本實驗成功利用熱蒸鍍法合成出氧化鎵奈米線、氧化鎵奈米帶以及摻雜錫之氧化鎵奈米線與奈米帶四種結構。我們透過場發射掃描式電子顯微鏡(FESEM)觀察其表面形貌,再使用穿透式電子顯微鏡(TEM)以及X光繞射分析儀(XRD)分析其晶體結構和成長方向,可以發現微量摻雜錫元素並不影響主體氧化鎵的結構。而使用X光光電子能譜儀(XPS)作成分的鑑定,證明氧化鎵奈米線與奈米帶內部確實有錫摻雜。
最後以光致激發光譜儀(PL)與電流-電壓(I-V)曲線的量測作光電性質上的分析,發現氧化鎵奈米線與奈米帶的PL發光位置上有藍移現象,再次證實兩種結構內部皆有錫的摻雜。而在電性量測結果上我們得知透過錫的摻雜,可以有效提升氧化鎵的導電特性,無論是奈米線或是奈米帶,均能使氧化鎵產生有導體的蕭特基接觸特性。
In this study, gallium oxide nanowires, gallium oxide nanoribbon, Sn-doped Ga2O3 nanowires and Sn-doped Ga2O3 nanoribbon have been successfully synthesized by thermal evaporation. Using field emission scanning electron microscope (FESEM) to observe the surface morphology, and using transmission electron microscopy (TEM) and x-ray diffraction (XRD) to analyze the crystal structure and growth direction,we found that the main structure of gallium oxide hardly changed when slight tin was doped in. The use of x-ray photoelectron spectroscopy (XPS) for the materials identification, can prove that the gallium oxide nanostructures are within the tin doping limit,up to 10% Sn.

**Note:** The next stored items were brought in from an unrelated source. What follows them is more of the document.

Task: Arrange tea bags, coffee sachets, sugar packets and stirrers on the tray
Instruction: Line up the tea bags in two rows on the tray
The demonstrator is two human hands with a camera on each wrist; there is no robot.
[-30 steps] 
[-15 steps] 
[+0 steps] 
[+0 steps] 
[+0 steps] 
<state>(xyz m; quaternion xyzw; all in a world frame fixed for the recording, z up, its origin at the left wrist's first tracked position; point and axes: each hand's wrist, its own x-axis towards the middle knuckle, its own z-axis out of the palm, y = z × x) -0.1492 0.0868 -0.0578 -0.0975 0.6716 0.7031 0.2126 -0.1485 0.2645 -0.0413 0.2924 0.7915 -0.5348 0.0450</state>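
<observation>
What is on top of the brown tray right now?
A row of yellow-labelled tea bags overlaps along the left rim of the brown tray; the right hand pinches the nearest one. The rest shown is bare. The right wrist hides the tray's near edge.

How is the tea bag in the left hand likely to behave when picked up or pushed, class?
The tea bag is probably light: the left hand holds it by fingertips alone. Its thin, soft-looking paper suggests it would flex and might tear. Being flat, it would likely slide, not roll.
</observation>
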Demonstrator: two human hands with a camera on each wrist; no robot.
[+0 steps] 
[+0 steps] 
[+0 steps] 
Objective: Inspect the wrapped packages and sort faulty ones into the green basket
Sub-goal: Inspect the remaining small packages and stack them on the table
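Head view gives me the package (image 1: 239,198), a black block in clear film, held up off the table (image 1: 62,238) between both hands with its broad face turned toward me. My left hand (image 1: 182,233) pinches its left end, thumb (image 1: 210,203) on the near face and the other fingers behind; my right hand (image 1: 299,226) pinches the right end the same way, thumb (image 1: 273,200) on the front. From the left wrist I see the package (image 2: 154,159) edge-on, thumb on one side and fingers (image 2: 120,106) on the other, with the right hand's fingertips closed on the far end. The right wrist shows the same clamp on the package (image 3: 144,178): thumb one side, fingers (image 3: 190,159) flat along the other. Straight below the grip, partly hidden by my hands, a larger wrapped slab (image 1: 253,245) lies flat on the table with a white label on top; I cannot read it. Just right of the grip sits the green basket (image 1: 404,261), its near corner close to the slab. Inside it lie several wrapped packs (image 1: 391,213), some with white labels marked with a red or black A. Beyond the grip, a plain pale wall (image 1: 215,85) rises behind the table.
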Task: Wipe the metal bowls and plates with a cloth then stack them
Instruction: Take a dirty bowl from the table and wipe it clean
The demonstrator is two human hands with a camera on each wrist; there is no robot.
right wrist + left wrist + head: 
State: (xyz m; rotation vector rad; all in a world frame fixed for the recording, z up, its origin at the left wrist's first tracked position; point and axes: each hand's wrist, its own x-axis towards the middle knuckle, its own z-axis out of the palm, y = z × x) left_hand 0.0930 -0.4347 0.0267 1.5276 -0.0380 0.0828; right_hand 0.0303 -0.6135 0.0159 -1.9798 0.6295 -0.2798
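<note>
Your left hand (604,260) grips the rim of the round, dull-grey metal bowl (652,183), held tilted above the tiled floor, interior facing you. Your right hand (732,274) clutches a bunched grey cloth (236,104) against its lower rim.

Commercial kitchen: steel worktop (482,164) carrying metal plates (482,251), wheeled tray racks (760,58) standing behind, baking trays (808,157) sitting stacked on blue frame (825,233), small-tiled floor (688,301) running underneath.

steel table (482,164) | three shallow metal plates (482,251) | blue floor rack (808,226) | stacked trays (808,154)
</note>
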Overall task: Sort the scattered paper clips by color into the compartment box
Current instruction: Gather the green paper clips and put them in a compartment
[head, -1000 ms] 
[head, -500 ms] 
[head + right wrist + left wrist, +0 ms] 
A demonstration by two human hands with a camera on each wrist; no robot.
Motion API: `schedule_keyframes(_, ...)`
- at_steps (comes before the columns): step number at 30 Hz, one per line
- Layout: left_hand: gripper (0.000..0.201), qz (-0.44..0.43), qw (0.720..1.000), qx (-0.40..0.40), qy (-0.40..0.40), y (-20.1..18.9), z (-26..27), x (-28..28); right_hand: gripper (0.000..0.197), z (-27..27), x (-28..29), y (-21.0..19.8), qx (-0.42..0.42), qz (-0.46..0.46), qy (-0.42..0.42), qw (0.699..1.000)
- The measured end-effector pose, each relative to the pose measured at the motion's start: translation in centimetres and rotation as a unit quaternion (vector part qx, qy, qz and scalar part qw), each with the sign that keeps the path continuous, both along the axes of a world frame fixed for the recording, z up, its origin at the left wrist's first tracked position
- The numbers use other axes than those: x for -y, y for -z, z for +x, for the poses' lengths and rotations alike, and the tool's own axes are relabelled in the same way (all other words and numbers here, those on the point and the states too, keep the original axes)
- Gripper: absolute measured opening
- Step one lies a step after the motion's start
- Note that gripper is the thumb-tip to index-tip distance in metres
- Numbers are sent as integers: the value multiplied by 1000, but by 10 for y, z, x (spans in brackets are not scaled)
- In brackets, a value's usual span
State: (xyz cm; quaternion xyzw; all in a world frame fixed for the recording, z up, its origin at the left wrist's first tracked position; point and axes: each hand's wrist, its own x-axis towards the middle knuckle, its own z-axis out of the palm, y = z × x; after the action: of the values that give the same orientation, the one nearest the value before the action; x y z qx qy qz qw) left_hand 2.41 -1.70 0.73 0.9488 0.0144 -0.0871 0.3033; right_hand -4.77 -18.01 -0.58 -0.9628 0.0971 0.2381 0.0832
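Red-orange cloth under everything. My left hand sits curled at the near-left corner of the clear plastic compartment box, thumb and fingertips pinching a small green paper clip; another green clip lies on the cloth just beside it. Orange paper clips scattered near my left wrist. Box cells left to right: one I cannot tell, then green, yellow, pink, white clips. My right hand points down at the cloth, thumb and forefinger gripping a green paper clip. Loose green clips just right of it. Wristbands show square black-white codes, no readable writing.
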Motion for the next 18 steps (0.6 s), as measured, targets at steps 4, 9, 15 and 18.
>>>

Photoluminescence (PL) and current - voltage (IV) curve for the measurement of optoelectronic properties of the analysis, both Sn-doped Ga2O3 nanowires and Sn-doped Ga2O3 nanoribbon showed a blue shift in the PL spectrum, and once again confirming that gallium oxide nanowires and gallium oxide nanoribbon have been doped with tin. The resulting electrical measurements showed that the conductivity of Sn-doped gallium oxide nanostructures is the best among the pure gallium oxide nanostructures, and the connection between Ga2O3 and Ag electrode were Schottky contact.